**REQUIREMENT**
Stop after the line that contains "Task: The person". Until then, retype each line of the entries exactly from the first one, skipping pictures.

**EXERCISE DATA**
═══

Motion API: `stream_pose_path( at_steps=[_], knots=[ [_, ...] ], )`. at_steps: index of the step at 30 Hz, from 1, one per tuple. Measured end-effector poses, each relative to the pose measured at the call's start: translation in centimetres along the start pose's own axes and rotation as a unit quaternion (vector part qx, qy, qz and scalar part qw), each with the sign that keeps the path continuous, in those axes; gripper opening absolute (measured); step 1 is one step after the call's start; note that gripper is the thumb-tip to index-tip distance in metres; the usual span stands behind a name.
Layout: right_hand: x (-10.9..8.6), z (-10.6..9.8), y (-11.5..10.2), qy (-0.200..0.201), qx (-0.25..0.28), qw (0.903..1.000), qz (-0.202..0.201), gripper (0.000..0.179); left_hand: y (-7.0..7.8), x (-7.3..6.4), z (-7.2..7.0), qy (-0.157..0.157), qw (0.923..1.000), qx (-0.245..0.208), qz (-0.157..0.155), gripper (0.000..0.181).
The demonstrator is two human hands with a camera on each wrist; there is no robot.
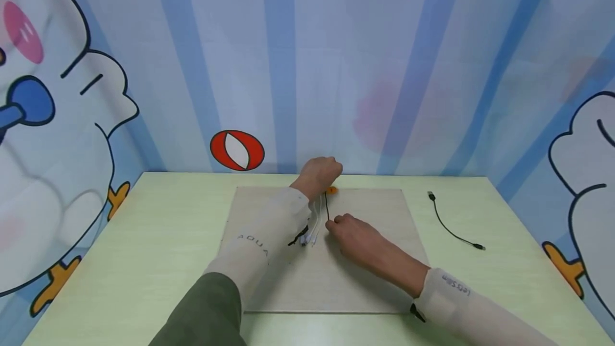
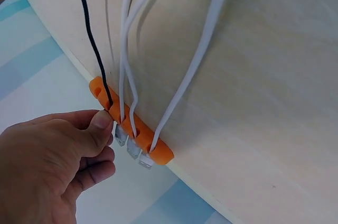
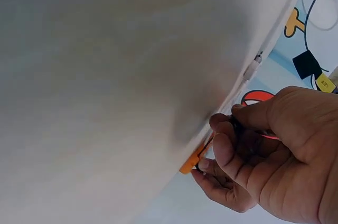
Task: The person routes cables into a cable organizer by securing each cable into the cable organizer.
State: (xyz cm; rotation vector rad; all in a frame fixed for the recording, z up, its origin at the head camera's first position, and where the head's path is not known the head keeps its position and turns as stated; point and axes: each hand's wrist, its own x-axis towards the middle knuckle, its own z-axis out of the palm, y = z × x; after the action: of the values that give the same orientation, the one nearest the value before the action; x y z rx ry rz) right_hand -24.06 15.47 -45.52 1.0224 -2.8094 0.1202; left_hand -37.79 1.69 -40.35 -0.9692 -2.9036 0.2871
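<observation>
An orange cable holder [image 2: 117,112] sits along the far edge of a pale board [image 1: 365,282]. Several white cables [image 2: 190,76] run through its slots, plugs poking out past the edge. A black cable [image 2: 90,28] lies in a slot beside them. My left hand [image 1: 317,175] pinches the black cable's end with thumb and forefinger, right at the holder's outer side; the end itself is hidden by the fingers. Nearer to me, my right hand [image 1: 357,239] grips the other end of this cable between thumb and curled fingers, above the board, with the cable running between both hands.
A second short black USB cable [image 1: 447,226] lies on the table [image 1: 480,292] right of the board. White connectors [image 1: 307,239] rest on the board by my left sleeve. A patterned blue-and-white backdrop [image 1: 326,68] rises behind the table's far edge.
</observation>
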Motion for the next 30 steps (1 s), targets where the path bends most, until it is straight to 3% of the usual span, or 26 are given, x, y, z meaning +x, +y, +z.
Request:
stream_pose_path(
  at_steps=[2,5,7,13,20,30],
  knots=[
    [0.1,-2.4,-1.4,-0.025,0.000,0.9996,0.016,0.014,0.0,0.2,0.1,0.003,1.0000,0.001,-0.001,0.018],
    [0.3,-3.6,-2.0,-0.047,-0.012,0.9985,0.025,0.013,0.1,0.4,0.3,0.018,0.9998,0.010,0.000,0.021],
    [0.3,-3.5,-1.9,-0.041,-0.009,0.9988,0.024,0.013,0.2,0.4,0.4,0.032,0.9993,0.016,0.003,0.021],
    [0.3,-1.0,0.2,0.014,-0.017,0.9997,-0.011,0.017,0.5,0.4,0.3,0.037,0.9988,0.029,0.011,0.019],
    [1.3,6.3,5.4,0.023,-0.029,0.9990,-0.025,0.023,0.8,0.8,-0.3,0.012,0.9990,0.040,0.015,0.019],
    [1.1,3.9,3.6,0.014,0.007,0.9992,-0.037,0.025,0.3,1.5,0.1,-0.036,0.9975,0.061,0.009,0.019]
  ],
)
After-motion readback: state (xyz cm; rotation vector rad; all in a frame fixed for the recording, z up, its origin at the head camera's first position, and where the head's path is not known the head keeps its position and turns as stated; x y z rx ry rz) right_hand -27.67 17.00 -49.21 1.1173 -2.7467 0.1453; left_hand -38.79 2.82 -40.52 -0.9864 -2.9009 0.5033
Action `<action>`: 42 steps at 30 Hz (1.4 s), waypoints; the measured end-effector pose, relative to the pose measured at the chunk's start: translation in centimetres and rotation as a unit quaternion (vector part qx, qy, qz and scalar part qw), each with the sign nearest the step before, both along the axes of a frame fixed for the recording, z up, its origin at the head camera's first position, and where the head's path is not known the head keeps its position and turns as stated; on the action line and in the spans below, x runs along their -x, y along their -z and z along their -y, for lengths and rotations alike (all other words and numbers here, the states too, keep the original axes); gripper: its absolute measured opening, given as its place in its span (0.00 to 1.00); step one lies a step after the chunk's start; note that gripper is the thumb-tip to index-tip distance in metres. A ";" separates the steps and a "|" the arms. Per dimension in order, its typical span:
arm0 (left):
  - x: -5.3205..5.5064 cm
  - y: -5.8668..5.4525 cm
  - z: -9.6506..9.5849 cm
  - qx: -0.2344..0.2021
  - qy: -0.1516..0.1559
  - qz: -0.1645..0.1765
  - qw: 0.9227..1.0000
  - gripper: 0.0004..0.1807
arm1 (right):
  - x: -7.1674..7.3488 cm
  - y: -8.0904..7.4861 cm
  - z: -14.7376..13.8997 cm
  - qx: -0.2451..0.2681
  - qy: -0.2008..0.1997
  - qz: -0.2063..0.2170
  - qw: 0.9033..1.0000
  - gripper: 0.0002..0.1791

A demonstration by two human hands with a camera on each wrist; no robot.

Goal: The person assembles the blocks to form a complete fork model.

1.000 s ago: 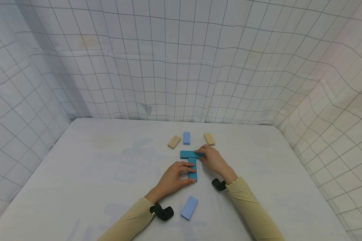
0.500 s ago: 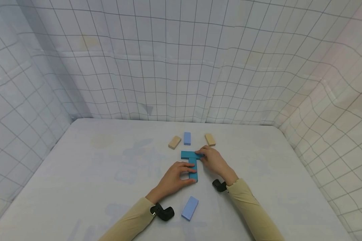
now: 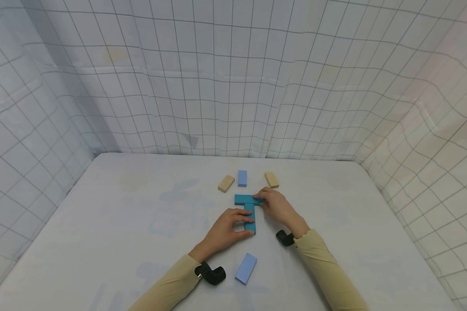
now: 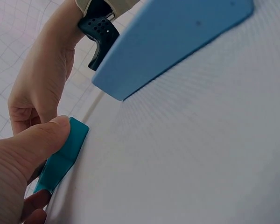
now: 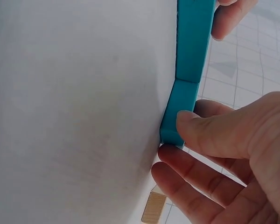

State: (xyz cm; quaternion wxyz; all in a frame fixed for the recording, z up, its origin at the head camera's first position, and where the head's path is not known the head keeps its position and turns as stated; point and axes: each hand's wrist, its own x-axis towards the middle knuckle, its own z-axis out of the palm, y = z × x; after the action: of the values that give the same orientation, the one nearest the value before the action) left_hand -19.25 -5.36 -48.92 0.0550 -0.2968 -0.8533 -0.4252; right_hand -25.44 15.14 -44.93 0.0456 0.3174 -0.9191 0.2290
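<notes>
Two teal blocks lie on the table in a T. The crossbar block (image 3: 243,199) runs left to right, and the stem block (image 3: 249,207) meets its near side about midway. My left hand (image 3: 225,230) holds the stem, thumb at its near end and fingers over its top. With thumb and fingers, my right hand (image 3: 277,207) pinches the crossbar's right end. In the right wrist view the crossbar (image 5: 179,98) touches the stem (image 5: 192,42); no gap shows at the joint. The left wrist view has my left thumb (image 4: 35,144) against the teal stem (image 4: 74,142).
Nearer than the hands lies a light blue block (image 3: 246,268). Beyond the T are another light blue block (image 3: 242,178), a wooden block (image 3: 226,183) to its left and a second wooden block (image 3: 271,179) to its right. Gridded white curtains (image 3: 233,86) surround the white table (image 3: 140,216).
Both hands keep their hold and the T keeps its shape. The whole scene shifts very slightly to the right in the head view.
</notes>
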 end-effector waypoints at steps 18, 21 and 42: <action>0.1 0.0 0.1 -0.008 -0.005 0.018 1.000 0.18 | 0.2 -0.1 -0.1 -0.027 -0.031 -0.024 0.999 0.17; 0.1 0.1 0.1 -0.008 -0.003 0.019 1.000 0.17 | 0.2 0.0 -0.3 -0.028 -0.029 -0.022 0.999 0.17; 0.2 0.0 -0.1 -0.010 -0.002 0.009 1.000 0.17 | 0.3 0.0 -0.6 -0.024 -0.026 -0.015 0.999 0.18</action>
State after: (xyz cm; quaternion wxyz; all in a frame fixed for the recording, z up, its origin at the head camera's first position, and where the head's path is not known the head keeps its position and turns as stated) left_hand -19.44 -5.29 -48.93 0.0508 -0.2903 -0.8502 -0.4362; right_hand -25.75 15.77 -44.94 0.0453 0.3452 -0.9152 0.2029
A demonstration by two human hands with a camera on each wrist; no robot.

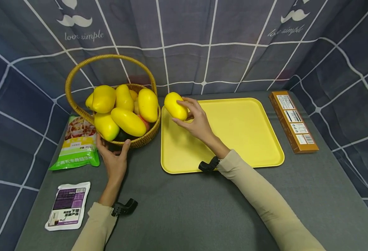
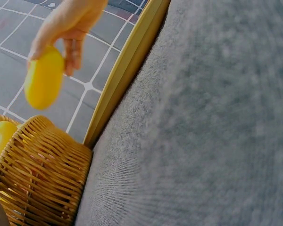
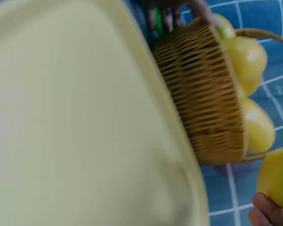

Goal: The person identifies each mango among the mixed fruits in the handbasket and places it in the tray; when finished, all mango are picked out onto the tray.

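Hold the yellow mango [image 1: 175, 105] in the right hand [image 1: 198, 122] with the thumb on one side and the fingers on the other; the grip is narrow, set on the fruit's right-hand part, and leaves the far end free. In the head view, the mango hangs over the far left corner of the yellow tray [image 1: 234, 125], just beside the wicker basket [image 1: 148, 138]; the left wrist view shows it raised off the tray and touching nothing else. The left hand [image 1: 114, 165] is spread wide, thumb and index finger against the basket's near side; whether its remaining fingers also grip cannot be told. Keep that hand in place as a brace, since the basket carries a heaped load of mangoes [image 1: 128, 121] and could tip or slide if knocked. Judging by the glossy skin, the fruit may slip: maintain firm, even pressure without squeezing. Keep the mango above rim height near the basket and clear of the arched handle [image 1: 110, 56]. Wherever it is set down, lower it fully before releasing, because a rounded fruit is likely to roll.
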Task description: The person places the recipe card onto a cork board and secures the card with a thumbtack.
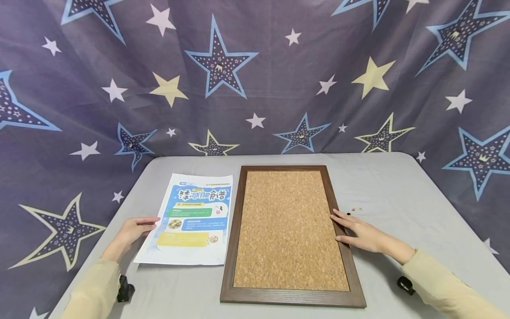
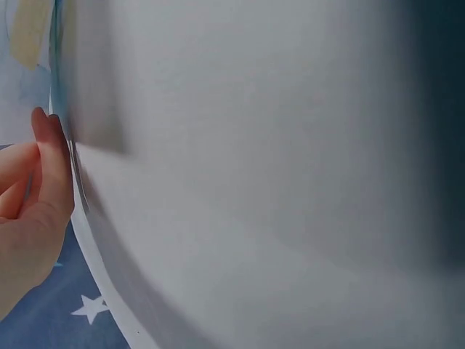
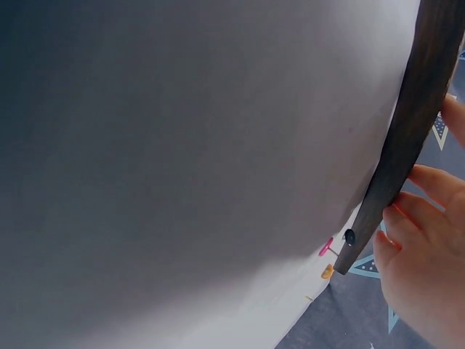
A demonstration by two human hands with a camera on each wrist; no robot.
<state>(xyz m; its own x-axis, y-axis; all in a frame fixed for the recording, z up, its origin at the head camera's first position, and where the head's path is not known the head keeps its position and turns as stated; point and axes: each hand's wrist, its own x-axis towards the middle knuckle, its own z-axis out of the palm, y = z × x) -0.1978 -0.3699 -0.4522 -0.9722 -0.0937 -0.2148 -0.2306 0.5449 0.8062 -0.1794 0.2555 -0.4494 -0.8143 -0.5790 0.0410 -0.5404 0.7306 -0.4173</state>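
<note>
A framed cork board [image 1: 291,230] with a dark brown wooden frame lies on the table, cork side up. My right hand [image 1: 364,232] rests on the right side of its frame, fingers spread and fairly straight. In the right wrist view the fingertips meet the outer edge of the frame [image 3: 399,138]. To the left of the board lies a printed paper poster [image 1: 189,221] with a blue, green and yellow design. My left hand [image 1: 133,232] is at the poster's left edge, its extended fingertips touching that edge. The left wrist view shows these fingers [image 2: 54,163] beside the sheet.
Several small push pins lie just right of the board, among them a black one [image 3: 349,237], a pink one [image 3: 325,247] and a yellow one [image 3: 327,272]. A grey cloth covers the table [image 1: 418,199]. Behind it hangs a star-patterned curtain [image 1: 271,102].
</note>
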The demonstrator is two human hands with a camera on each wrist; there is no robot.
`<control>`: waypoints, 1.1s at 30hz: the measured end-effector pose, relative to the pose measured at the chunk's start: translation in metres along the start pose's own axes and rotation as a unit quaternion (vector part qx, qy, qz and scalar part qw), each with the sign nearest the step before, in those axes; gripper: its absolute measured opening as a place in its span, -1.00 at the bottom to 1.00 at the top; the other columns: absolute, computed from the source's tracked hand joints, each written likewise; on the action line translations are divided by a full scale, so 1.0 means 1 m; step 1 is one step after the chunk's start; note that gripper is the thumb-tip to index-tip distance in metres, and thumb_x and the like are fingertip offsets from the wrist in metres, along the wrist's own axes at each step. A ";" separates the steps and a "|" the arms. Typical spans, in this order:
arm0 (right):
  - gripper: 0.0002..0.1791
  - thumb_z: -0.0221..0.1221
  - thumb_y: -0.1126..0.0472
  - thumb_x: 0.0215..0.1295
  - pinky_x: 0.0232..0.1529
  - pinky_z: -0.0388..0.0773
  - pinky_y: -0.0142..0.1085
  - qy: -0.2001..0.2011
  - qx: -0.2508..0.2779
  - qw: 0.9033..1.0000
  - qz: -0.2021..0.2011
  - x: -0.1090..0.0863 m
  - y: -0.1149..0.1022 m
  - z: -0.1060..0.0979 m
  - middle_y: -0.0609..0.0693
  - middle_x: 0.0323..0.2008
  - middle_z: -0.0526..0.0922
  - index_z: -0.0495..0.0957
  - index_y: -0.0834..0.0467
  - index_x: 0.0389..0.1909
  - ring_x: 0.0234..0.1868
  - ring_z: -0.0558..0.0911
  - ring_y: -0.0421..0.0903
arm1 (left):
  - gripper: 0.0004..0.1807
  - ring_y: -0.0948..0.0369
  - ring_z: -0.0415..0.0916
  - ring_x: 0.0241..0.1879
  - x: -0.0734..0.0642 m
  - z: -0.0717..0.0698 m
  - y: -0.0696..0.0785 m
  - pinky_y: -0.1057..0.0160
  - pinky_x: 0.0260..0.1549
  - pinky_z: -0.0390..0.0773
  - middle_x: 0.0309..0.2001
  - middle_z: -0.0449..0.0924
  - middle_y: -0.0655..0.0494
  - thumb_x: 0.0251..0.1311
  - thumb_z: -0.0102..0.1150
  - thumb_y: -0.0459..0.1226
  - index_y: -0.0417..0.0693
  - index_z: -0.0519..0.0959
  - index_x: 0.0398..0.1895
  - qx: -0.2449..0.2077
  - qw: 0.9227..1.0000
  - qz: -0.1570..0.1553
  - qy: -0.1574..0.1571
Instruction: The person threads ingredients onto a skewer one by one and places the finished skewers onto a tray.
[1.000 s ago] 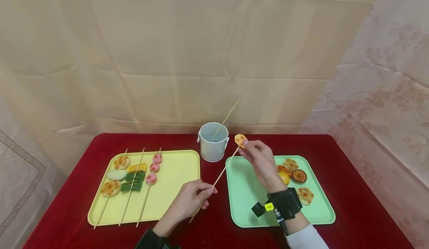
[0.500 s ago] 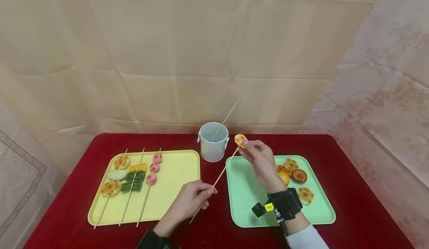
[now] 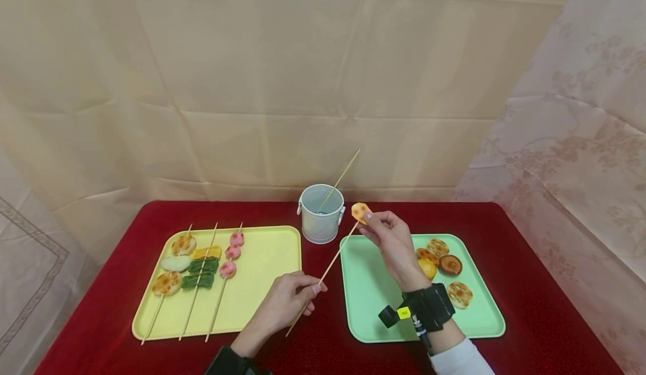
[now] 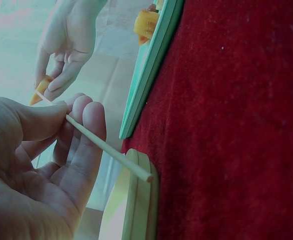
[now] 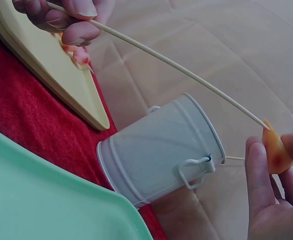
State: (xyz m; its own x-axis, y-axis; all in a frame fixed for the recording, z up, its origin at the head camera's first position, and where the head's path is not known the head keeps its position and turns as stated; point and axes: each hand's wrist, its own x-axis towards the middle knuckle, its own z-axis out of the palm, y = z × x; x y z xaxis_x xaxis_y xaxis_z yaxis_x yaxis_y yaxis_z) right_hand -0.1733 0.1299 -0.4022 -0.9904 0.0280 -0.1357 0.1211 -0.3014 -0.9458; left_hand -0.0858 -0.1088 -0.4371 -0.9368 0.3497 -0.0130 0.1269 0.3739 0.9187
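Note:
My left hand (image 3: 285, 302) pinches a thin wooden skewer (image 3: 337, 254) between thumb and fingers, and the skewer slants up to the right. At its upper tip, my right hand (image 3: 391, 240) holds a flat yellow-orange food slice (image 3: 359, 211) with brown spots. In the right wrist view the skewer's tip meets the edge of the slice (image 5: 277, 152); how deep it goes in cannot be told. The left wrist view shows the skewer's blunt lower end (image 4: 145, 176) sticking out past the left hand. Below the right arm lies a green tray (image 3: 368, 313).
On the green tray lie a brown mushroom cap (image 3: 450, 264), a yellow piece (image 3: 428, 268) and several browned round slices (image 3: 460, 295). A yellow tray (image 3: 272, 251) on the left bears 3 loaded skewers. Behind stands a white bucket (image 3: 320, 226) with one skewer (image 3: 348, 167) leaning in it.
The slice in my right hand has shifted and turned very slightly to the left at the skewer's tip. Both hands otherwise stay where they were.

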 end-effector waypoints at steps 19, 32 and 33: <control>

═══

**YOUR RESPONSE**
Motion API: `stream_pose_path( at_steps=[_], knots=[ [_, ...] ], )`. at_steps: index of the step at 30 Hz, from 1, one per tuple. Measured end-effector poses, each relative to the pose measured at the call's start: translation in centimetres along the start pose's own axes and rotation as a unit quaternion (vector part qx, qy, qz and scalar part qw), each with the sign that keeps the path continuous, in those axes; gripper opening absolute (measured); step 1 is one step after the call's start; note that gripper is the thumb-tip to index-tip distance in metres; the usual span stands behind a name.
Layout: right_hand: x (-10.9..8.6), z (-10.6..9.8), y (-11.5..10.2), qy (-0.200..0.201), qx (-0.25..0.28), qw (0.903..1.000), qz (-0.202..0.201), gripper (0.000..0.179); left_hand: y (-7.0..7.8), x (-7.3..6.4), z (-7.2..7.0), qy (-0.157..0.157), qw (0.923..1.000), qx (-0.245..0.208), qz (-0.157..0.155), gripper (0.000..0.181).
The demonstrator is two human hands with a camera on each wrist; there is no robot.
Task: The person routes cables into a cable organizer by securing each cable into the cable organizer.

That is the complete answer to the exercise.